AIM OF THE EXERCISE: The lines from the start of the data through the line with "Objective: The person" are to be returned verbatim; all later lines are to be omitted.
DATASET CONTENT below:
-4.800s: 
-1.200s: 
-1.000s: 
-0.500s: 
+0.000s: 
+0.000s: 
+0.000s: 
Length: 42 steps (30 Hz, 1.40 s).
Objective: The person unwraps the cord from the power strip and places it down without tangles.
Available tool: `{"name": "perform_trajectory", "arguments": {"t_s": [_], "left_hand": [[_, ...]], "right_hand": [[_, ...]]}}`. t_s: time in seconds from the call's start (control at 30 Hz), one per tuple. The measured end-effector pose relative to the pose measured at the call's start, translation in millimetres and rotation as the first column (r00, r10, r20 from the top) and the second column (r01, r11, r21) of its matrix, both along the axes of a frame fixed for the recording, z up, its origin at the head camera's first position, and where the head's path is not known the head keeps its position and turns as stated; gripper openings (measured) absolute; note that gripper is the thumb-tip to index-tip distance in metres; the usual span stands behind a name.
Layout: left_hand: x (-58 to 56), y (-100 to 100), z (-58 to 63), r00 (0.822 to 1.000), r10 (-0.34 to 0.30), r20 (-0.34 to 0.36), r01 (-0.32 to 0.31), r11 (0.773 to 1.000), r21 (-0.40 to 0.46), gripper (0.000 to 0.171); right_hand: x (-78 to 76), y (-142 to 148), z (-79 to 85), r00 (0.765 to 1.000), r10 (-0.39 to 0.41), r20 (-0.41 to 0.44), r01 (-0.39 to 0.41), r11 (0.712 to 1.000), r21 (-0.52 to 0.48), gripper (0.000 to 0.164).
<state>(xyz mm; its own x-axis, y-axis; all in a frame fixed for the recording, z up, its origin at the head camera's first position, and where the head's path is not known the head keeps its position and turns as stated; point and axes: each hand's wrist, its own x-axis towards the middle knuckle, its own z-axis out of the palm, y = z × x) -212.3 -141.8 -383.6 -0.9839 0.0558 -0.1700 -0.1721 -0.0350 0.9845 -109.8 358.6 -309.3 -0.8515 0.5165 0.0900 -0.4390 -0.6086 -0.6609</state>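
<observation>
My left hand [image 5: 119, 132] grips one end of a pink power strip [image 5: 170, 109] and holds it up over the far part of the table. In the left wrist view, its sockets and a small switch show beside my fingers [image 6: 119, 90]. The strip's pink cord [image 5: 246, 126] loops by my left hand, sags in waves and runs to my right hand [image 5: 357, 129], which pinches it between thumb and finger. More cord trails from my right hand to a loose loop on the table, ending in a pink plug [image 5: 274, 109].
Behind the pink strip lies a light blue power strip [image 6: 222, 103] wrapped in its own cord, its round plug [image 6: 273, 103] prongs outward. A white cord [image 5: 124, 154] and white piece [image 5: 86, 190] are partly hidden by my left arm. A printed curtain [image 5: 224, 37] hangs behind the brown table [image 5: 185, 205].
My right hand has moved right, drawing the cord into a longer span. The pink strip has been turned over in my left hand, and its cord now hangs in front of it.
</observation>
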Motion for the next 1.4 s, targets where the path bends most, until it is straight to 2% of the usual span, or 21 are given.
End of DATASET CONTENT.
REPLY:
-4.800s: 
-1.200s: 
-1.000s: 
-0.500s: 
+0.000s: 
+0.000s: 
+0.000s: 
Length: 42 steps (30 Hz, 1.40 s).
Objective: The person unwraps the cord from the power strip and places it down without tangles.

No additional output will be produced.